Housing Allowance
Kerby Anderson
The Internal Revenue Code allows ministers and other religious leaders to take a housing allowance exemption, but that has now been threatened by a ruling by a federal district court judge. Her decision is currently on hold and has been appealed to the Seventh Circuit Court of Appeals.
The Alliance Defending Freedom brief argues that the housing allowance provided to ministers “does not transfer public monies to ministers or houses of worship, nor does it result in any administrative or financial relationship between the government and religion.” Therefore, it is a permissible accommodation of religion and is consistent with this country’s “practice of exempting churches and other religious organizations from government-imposed tax burdens.”
It is worth noting that the housing allowance exemption actually predates the IRS code. Originally, it was provided for employees who had to live in a particular location in order to do their jobs (ranch hands, innkeepers, and military personnel).
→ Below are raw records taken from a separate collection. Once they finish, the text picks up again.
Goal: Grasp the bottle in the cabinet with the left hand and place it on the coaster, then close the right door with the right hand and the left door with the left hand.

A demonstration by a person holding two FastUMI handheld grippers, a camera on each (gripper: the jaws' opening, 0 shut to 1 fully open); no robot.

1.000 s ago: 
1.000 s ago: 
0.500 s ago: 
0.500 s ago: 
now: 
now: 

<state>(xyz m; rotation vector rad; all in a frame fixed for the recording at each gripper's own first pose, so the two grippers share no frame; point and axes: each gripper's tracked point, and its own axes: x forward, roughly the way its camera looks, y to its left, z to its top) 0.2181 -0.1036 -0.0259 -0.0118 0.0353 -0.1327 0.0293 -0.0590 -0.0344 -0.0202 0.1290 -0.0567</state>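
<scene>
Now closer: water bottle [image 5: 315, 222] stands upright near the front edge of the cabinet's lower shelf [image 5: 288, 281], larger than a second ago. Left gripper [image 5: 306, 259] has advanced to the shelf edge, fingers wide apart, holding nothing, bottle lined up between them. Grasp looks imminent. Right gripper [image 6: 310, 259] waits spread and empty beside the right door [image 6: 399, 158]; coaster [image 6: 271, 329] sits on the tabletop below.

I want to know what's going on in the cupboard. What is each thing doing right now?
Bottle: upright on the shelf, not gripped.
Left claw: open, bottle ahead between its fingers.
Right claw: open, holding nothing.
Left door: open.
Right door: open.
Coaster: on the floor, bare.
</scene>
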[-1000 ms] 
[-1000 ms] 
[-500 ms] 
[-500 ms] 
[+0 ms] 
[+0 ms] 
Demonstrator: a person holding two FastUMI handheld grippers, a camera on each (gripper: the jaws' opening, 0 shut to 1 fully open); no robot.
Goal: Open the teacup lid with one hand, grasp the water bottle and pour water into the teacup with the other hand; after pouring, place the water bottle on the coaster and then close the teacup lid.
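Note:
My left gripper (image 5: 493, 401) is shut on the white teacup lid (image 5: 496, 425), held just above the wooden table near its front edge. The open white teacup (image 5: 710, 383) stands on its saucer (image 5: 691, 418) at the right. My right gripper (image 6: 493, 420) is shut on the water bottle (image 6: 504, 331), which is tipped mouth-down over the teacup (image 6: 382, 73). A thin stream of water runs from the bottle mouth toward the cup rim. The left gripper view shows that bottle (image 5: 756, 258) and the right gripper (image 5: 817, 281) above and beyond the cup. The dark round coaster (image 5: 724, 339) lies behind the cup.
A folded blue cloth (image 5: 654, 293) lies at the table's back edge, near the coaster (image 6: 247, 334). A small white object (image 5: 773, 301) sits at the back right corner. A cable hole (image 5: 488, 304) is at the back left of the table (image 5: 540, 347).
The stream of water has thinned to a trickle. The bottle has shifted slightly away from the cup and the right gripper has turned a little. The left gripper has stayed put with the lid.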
Hiram Sasser (First Liberty Institute) asks, “Why would anyone ban rabbis, imams, pastors, and other religious leaders from a decades-old housing exemption simply because they are religious?” Ken Klukowski (also of First Liberty) reminds us “The parsonage exemption mirrors other housing allowances for teachers, first responders, and military personnel who must live in the community they serve.”
Many pastors already pay both the employee and employer taxes on Social Security and Medicare on their housing allowance. Removing the housing allowance without considering the self-employment tax issue would put ministers at a disadvantage in their tax burden. The IRS code, therefore, is a permissible accommodation of religion because it lifts the governmentally imposed tax burdens on ministers and other religious leaders.